Silicon has recently been recognized as an essential element in plant nutrition and is considered to abate plant stresses, including drought [5]. Although silicon is most abundant, most of the sources of silicon are water-insoluble and not available directly to plants [6,7]. Several elements impact soil silicon availability to plants, such as soil type, temperature, organic matter, soil pH, and texture [8,9]. The concentrations of silicic acid in soil solutions range from 0.1 to 0.6 mM [10]. Plants take silicon via passive uptake and transport from the roots to the shoots in the form of monosilicic acid and deposit it as solid, amorphous, hydrated plant silica [11]. Once deposited, silicon is not remobilized. Silicon is transported in the plant via xylem using apoplastic transport and remains unpolymerized during this passage [10,12]. Silicon influences water relations under drought-stressed plants, which induces the formation of the silica cuticle double layer under the leaf epidermis that reduces water losses through cuticular transpiration [13]. Silicon also decreases stomatal conductance, which leads to turgor loss of guard cells associated with silicon deposition and modified cell wall properties [14]. Silicon is gaining more attention from plant biologists because of its reported dynamic roles in alleviating abiotic and biotic stresses [15]. Plants with silicon supplies generate stronger cell walls and show increased biomass production.

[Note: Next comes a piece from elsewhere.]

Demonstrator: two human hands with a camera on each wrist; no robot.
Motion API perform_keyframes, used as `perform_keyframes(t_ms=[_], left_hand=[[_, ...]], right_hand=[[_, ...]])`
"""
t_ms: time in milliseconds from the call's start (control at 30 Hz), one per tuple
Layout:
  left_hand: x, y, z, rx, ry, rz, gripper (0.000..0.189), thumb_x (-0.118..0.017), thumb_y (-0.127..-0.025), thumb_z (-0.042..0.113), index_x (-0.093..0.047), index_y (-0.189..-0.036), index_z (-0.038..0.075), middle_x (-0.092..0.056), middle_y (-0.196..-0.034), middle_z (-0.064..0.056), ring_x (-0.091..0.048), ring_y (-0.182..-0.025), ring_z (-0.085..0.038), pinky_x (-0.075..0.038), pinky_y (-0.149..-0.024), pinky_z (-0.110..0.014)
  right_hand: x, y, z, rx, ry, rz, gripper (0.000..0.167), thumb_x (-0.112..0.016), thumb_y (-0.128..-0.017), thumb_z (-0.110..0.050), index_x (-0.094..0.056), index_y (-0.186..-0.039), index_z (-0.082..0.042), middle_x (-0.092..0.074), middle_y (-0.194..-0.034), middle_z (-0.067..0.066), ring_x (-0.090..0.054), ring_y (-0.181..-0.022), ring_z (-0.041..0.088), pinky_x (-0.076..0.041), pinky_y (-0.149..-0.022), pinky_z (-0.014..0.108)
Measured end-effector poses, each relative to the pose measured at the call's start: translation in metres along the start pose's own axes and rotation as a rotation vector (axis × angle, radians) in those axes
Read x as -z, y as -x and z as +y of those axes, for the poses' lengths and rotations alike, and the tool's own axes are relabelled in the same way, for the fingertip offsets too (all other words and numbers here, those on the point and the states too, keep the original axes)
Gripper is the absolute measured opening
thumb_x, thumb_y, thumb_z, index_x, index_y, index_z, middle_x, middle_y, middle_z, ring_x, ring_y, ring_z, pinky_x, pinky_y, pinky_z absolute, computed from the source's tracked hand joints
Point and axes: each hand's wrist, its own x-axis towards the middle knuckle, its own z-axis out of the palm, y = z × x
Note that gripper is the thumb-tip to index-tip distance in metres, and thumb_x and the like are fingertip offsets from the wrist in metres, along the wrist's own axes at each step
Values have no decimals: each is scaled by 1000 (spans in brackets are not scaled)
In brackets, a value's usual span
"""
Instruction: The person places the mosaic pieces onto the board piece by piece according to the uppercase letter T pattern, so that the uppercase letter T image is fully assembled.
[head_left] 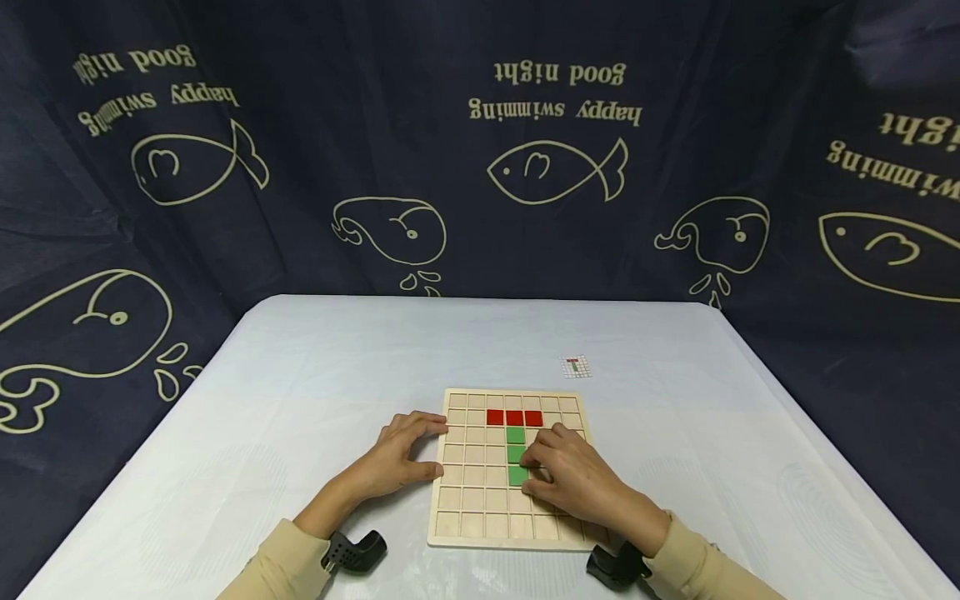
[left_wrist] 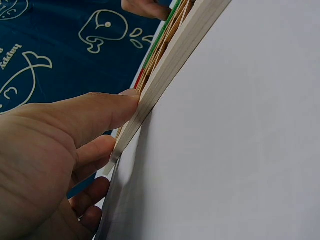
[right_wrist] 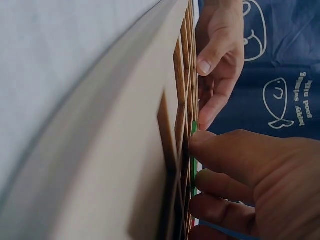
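A square wooden grid board (head_left: 472, 502) lies on the white table with several coloured tiles in its cells. Three red tiles (head_left: 513, 417) form a row near the far side, and three green tiles (head_left: 516, 436) run down from the middle one. My right hand (head_left: 581, 477) is over the board, thumb and forefinger apart with their tips at the nearest green tile (head_left: 517, 476), which sits in its cell. My left hand (head_left: 386, 462) rests at the board's left edge; in the left wrist view its thumb (left_wrist: 107, 107) touches the rim.
Beyond the board lies a small card (head_left: 576, 367) printed with a red and green T on a grid. A dark blue cloth (head_left: 420, 100) with fish and whale drawings hangs behind the table (head_left: 360, 358). A black wrist device (head_left: 356, 552) sits below each hand.
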Motion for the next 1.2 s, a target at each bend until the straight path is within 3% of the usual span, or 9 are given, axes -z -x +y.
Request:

Studies showed that silicon’s application improves plants’ growth and development in abiotic stress such as drought, salt, and heavy metal toxicity [16].
The understanding of the role of silicon in abiotic stress resistance is comparatively limited. However, important avenues of research in abiotic stress contexts are emerging [16,17,18]. However, the role of silicon in plant biology is poorly understood within water-limited production systems. Therefore, the primary objective of this study was to investigate the role of silicon in explicating the stress-response mechanisms of soybean in water-limiting conditions.

2. Results

2.1. Silicon Application on Vegetative Growth of Soybeans

The first set of experiments conducted was to determine the optimal concentration of silicon on soybean growth. As shown in Figure 1, 500 ppm of silicon was the optimal concentration for improving soybean vegetative growth.

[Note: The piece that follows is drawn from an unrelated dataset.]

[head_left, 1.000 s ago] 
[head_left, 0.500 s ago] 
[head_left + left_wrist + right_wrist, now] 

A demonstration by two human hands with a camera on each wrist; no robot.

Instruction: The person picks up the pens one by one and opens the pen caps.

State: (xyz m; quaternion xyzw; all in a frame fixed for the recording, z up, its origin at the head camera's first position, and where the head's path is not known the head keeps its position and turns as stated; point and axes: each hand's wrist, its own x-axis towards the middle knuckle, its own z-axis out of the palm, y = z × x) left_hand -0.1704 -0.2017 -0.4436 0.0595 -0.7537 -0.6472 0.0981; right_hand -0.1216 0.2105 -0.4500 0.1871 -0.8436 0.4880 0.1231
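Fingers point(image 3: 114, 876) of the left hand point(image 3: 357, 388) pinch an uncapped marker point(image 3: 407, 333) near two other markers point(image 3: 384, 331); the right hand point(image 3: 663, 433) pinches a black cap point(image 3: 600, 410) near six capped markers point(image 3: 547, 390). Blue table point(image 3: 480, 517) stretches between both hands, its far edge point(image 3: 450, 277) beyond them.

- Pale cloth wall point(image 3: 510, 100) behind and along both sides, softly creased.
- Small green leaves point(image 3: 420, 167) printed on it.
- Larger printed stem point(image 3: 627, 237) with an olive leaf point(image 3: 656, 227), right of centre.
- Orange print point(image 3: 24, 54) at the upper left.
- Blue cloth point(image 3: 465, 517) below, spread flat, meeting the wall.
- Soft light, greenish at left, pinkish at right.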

2.2. Effects of Silicon on Vegetative Growth of Soybeans (7–27 Days after Emergence) Grown under Water-Limiting Conditions

In cultivar Asgrow 5332, there was a difference in plant height at 33% irrigation treatment. However, no significant difference was observed in another cultivar, Progeny 5333, at 27 days of emergence in silicate treatment as compared to non-silicate-treated plants. Plant height in 100% irrigation treatments showed a significant difference at 27 days after emergence (Figure 2a), indicating that the Si application had increased the growth rate as compared to control treatments. The growth rate in 100% irrigation treatment was higher in silicate-treated plants. The interactive effects of silicate treatment and cultivar for plant height account for the significant difference between silicate-treated plants of cultivar Progeny 5333, i.e., 37.6 cm, and Asgrow 5332, which was 26.4 cm at 100% irrigation treatment with silicate (Figure 2a).
Furthermore, higher leaf area was observed in silicate-treated plants as compared to plants grown under standard conditions with 100% irrigation. There was no statistical difference in 66% of irrigation treatments in both cultivars at 27 days of emergence. In contrast, in 33% of irrigation treatments, silicate-treated plants had higher leaf area than non-silicate-treated plants in both cultivars. In 100% irrigation treatments, leaf area was higher in silicon-treated plants than control plants (Figure 2b).
There was a significant difference in root volume among silicate treatments and irrigation treatments (Figure 3a). With 100% irrigation, root volumes were increased in silicate-treated plants compared to the control plants in cultivar Progeny 5333. Significant increases in root volumes were observed at 33% irrigation treatment in both the cultivars in silicate-treated plants compared to the control plants (Figure 3a). However, root volume did not differ significantly in 66% irrigation in both the cultivars compared to control plants. In both the cultivars, there was a substantial reduction in root tips in silicate-treated plants compared to the control plants across all the irrigation treatments (Figure 3b). There was approximately more than 10% percent increase in silicate-treated plants in 33% and 66% irrigation treatments, respectively, compared to control plants in cultivar Asgrow 5332. Similarly, there was a more than 7% percent increase in silicate-treated plants in 33% and 66% irrigation treatments, respectively, as compared to control plants in cultivar Progeny 5333 (Figure 3c). The total dry weights significantly increased in silicate-treated plants under water-limiting conditions (irrigated with 33% or 66% of required water) (Figure 3c).
Significant differences were observed among water-limiting treatments and silicate treatments for the measured parameters, such as plant height, node number, leaf area, stem dry weight, root dry weight, root-shoot ratio, total dry weight, root surface area, root length, root diameter, root volume, root tips, and root crossing (Table 1). There was no interaction in node number among cultivars, whereas there was interaction among silicate treatments (Table 1).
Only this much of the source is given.